**What is needed**
Repeat the data below exactly, with every entry included.
** Opening Working data block **
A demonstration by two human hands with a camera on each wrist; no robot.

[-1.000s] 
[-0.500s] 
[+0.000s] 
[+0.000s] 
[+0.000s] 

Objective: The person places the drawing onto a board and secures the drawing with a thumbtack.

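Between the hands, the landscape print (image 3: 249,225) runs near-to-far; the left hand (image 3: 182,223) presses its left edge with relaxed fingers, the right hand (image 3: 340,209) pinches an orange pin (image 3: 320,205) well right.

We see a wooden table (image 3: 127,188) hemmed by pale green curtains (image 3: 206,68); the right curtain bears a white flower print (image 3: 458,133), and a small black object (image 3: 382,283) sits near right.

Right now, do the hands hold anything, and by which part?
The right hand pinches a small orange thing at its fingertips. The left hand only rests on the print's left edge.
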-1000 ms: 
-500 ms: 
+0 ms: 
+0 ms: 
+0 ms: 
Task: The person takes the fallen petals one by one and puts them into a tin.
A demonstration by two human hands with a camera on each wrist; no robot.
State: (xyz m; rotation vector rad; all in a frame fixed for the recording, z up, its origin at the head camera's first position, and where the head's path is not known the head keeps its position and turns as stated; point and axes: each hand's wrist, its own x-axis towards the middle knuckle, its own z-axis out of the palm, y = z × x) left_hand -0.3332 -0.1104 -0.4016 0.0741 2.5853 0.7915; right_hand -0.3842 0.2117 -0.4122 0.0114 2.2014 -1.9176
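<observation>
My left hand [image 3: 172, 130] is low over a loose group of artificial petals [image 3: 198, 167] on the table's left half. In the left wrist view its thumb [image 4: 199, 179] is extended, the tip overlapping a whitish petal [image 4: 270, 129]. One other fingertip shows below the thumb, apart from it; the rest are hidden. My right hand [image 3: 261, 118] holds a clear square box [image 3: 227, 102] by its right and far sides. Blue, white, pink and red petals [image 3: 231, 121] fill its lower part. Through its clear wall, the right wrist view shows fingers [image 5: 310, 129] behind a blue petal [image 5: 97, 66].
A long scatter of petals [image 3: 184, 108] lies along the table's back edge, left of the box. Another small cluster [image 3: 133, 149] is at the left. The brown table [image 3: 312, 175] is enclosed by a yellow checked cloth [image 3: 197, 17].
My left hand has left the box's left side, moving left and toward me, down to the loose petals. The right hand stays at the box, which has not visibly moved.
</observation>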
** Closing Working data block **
**The completed task**
A demonstration by two human hands with a camera on each wrist; no robot.

[-1.000s] 
[-0.500s] 
[+0.000s] 
[+0.000s] 
[+0.000s] 

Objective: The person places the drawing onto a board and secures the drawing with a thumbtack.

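Between the hands, the landscape print (image 3: 249,225) runs near-to-far; the left hand (image 3: 182,223) presses its left edge with relaxed fingers, the right hand (image 3: 340,209) pinches an orange pin (image 3: 320,205) well right.

We see a wooden table (image 3: 127,188) hemmed by pale green curtains (image 3: 206,68); the right curtain bears a white flower print (image 3: 458,133), and a small black object (image 3: 382,283) sits near right.

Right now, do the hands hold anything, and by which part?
The right hand pinches a small orange thing at its fingertips. The left hand only rests on the print's left edge.
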-1000 ms: 
-500 ms: 
+0 ms: 
+0 ms: 
+0 ms: 
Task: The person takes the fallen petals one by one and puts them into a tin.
A demonstration by two human hands with a camera on each wrist; no robot.
State: (xyz m; rotation vector rad; all in a frame fixed for the recording, z up, its origin at the head camera's first position, and where the head's path is not known the head keeps its position and turns as stated; point and axes: each hand's wrist, its own x-axis towards the middle knuckle, its own z-axis out of the palm, y = z × x) left_hand -0.3332 -0.1104 -0.4016 0.0741 2.5853 0.7915; right_hand -0.3842 0.2117 -0.4122 0.0114 2.2014 -1.9176
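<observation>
My left hand [image 3: 172, 130] is low over a loose group of artificial petals [image 3: 198, 167] on the table's left half. In the left wrist view its thumb [image 4: 199, 179] is extended, the tip overlapping a whitish petal [image 4: 270, 129]. One other fingertip shows below the thumb, apart from it; the rest are hidden. My right hand [image 3: 261, 118] holds a clear square box [image 3: 227, 102] by its right and far sides. Blue, white, pink and red petals [image 3: 231, 121] fill its lower part. Through its clear wall, the right wrist view shows fingers [image 5: 310, 129] behind a blue petal [image 5: 97, 66].
A long scatter of petals [image 3: 184, 108] lies along the table's back edge, left of the box. Another small cluster [image 3: 133, 149] is at the left. The brown table [image 3: 312, 175] is enclosed by a yellow checked cloth [image 3: 197, 17].
My left hand has left the box's left side, moving left and toward me, down to the loose petals. The right hand stays at the box, which has not visibly moved.
</observation>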

Nothing else is part of this exercise.